The tension and potential conflict between these are explored, with particular reference to a succession of only partially successful attempts to make descriptive work directly relevant to language teaching and other applied concerns. For instance, when writing for medical journal you have to implement medical expressions in your work.
Although idioms seem quite harmless to us, they can degrade the quality of your essay. They are specific to certain people, their language, and even their country and you might not understand their true meaning. Misplaced idiom is a huge no-no. However, most people usually struggle finding right language for their essays. After all, writing articles or novels is somewhat easier. You already know the target audience and it makes it easier for you to choose right language.
Fluency of the movement is normal but children with ADHD were more likely to make slower movements during the handwriting task and hold the pen longer in the air between movements, especially when they had to write complex letters, implying that planning the movement may take longer.
Children who have ADHD were more likely to have difficulty parameterising movements in a consistent way. This has been explained with motor skill impairment either due to lack of attention or lack of inhibition. To anticipate a change of direction between strokes constant visual attention is essential.Google Translate is also sometimes helpful in this situation. In each language I study, I try to read everything I can get my hands on: novels, newspaper articles, poetry, comics, instruction manuals, and the list goes on. This will help you learn the vocabulary and style specific to that type of writing.

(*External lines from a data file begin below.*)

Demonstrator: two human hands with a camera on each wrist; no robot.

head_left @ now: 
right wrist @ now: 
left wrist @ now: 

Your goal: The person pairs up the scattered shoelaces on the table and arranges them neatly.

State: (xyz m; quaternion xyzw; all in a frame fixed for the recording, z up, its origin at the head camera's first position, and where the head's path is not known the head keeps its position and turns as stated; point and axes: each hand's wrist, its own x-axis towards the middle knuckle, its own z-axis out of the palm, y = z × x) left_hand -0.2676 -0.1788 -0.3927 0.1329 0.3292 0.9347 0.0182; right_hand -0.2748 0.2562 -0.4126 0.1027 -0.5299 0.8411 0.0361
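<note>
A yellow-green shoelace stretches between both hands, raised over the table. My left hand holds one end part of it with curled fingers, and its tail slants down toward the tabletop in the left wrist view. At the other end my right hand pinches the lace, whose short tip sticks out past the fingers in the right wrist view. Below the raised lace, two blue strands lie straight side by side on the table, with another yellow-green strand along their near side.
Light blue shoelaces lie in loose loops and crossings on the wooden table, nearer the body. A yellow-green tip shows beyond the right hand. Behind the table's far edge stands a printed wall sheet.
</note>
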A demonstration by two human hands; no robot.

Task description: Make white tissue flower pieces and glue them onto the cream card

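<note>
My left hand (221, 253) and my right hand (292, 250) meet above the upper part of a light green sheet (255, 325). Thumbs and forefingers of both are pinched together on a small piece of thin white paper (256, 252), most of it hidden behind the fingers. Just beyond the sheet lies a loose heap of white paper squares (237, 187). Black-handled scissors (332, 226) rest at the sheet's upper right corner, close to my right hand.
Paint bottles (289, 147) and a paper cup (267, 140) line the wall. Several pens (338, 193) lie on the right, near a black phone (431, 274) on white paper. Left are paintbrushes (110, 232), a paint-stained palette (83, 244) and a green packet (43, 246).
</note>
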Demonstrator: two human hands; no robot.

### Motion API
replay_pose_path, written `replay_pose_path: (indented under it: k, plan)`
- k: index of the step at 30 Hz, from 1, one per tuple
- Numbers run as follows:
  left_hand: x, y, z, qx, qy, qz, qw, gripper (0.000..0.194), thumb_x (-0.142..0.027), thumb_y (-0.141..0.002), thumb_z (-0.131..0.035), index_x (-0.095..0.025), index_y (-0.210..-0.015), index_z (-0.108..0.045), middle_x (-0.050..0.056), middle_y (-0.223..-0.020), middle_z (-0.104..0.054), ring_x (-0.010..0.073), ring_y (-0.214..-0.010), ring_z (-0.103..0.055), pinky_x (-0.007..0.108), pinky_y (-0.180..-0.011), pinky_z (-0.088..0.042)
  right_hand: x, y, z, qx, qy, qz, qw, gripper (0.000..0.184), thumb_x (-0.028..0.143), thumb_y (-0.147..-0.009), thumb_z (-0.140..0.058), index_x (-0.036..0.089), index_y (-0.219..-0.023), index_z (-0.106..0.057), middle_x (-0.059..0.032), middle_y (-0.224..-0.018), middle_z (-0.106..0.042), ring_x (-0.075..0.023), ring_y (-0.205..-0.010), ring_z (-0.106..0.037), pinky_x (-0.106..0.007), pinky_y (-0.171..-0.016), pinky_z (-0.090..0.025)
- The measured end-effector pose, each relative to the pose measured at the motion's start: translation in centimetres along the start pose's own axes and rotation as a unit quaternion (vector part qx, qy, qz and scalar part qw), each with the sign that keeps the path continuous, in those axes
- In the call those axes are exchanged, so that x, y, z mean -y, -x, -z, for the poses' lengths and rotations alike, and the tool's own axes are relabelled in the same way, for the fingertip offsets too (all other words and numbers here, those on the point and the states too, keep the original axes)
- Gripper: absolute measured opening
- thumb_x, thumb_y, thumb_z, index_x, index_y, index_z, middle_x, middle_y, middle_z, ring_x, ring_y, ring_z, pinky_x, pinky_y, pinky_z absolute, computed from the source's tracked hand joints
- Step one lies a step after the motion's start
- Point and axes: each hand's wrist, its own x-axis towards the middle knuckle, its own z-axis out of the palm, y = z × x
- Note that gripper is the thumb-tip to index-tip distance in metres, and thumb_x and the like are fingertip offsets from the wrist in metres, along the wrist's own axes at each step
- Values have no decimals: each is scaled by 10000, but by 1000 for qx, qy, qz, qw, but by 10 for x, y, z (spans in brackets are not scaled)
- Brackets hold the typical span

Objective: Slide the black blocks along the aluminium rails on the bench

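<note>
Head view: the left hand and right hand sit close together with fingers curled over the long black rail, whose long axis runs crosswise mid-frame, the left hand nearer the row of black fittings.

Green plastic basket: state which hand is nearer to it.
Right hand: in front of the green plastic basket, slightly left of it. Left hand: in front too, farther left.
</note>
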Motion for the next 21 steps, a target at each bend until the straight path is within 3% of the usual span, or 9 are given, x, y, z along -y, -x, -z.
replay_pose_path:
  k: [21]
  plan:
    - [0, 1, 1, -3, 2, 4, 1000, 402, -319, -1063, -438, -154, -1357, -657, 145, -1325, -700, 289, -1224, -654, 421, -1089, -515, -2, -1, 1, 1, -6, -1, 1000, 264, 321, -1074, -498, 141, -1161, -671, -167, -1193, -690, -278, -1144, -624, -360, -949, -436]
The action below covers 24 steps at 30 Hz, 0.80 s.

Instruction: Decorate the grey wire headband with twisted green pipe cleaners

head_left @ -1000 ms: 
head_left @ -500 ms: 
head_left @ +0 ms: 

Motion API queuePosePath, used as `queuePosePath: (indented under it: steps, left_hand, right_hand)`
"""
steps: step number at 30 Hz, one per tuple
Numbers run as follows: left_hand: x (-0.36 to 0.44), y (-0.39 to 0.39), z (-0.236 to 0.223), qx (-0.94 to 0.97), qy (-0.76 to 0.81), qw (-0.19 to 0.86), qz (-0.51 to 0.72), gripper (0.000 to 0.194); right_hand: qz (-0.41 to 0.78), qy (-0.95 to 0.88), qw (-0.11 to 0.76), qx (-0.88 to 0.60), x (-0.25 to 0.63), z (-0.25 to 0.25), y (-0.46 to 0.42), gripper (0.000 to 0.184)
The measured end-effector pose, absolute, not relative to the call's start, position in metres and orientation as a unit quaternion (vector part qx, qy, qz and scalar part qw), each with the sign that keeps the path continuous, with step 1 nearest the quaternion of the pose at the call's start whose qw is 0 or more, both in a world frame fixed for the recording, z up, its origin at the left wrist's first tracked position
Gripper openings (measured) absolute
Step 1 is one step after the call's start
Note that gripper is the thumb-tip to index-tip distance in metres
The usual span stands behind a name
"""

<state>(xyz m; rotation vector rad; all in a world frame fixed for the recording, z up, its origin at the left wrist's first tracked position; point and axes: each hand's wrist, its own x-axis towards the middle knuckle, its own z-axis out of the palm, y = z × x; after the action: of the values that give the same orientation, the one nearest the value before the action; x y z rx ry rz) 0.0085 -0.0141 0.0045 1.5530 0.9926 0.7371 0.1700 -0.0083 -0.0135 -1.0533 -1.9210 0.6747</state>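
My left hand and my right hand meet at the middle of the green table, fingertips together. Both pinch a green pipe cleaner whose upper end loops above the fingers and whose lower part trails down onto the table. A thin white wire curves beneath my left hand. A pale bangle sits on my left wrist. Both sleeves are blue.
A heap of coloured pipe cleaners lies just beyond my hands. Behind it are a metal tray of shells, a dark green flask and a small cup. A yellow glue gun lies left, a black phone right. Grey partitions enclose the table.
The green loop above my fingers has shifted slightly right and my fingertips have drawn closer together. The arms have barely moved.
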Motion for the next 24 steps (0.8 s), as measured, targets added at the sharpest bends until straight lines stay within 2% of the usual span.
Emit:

Australian Studies teaching in the UK Clare Spencer - 27 September A survey of Australian Studies teaching in UK universities, from interdisciplinary and single discipline perspectives, including history, literature, and the culture of indigenous Australians. If you enjoyed this article, please click the heart so other writers will see it. It is estimated that the Arabic script is used by close to 1 billion people worldwide. The guide is aimed that those involved in preparing their students for the workplace.
However, some learners can find the process of reflection problematic. It may be, however, that the success of these students depends on a curriculum that is not appropriate for all students who take an ab initio course. Disability and residence abroad - 16 December This article provides an introduction to ways of ensuring that disabled students are not denied the opportunity to participate in Residence Aboard and are not disadvantaged in the assessment of Residence Abroad. Variability of handwriting increases with longer texts.
Programmes for annotating a corpus are examined as well as the use of corpora in teaching. When I read in a foreign language, I also like to take note of idioms. It engages the energy of grief as of key structural import and argues that for us to learn to navigate anew, for us to be people who language and who bring the intellectual delight and the trouble of languages to life, in the university, then collective grief and the sense of loss are not marginal affairs. Do you necessarily deliver cross cultural awareness through the teaching of a module on Italian literature or Spanish politics? Developing Computer Skills - 6 March Focusing on the IT skills required increasingly of staff in areas of administration, research and classroom practice, this article distinguishes generic core skills from those required in more specialist situations such as applied language study and areas of linguistics. It also demonstrates the importance of a partnership between an academic department and a careers service in order to develop and maintain links with employers.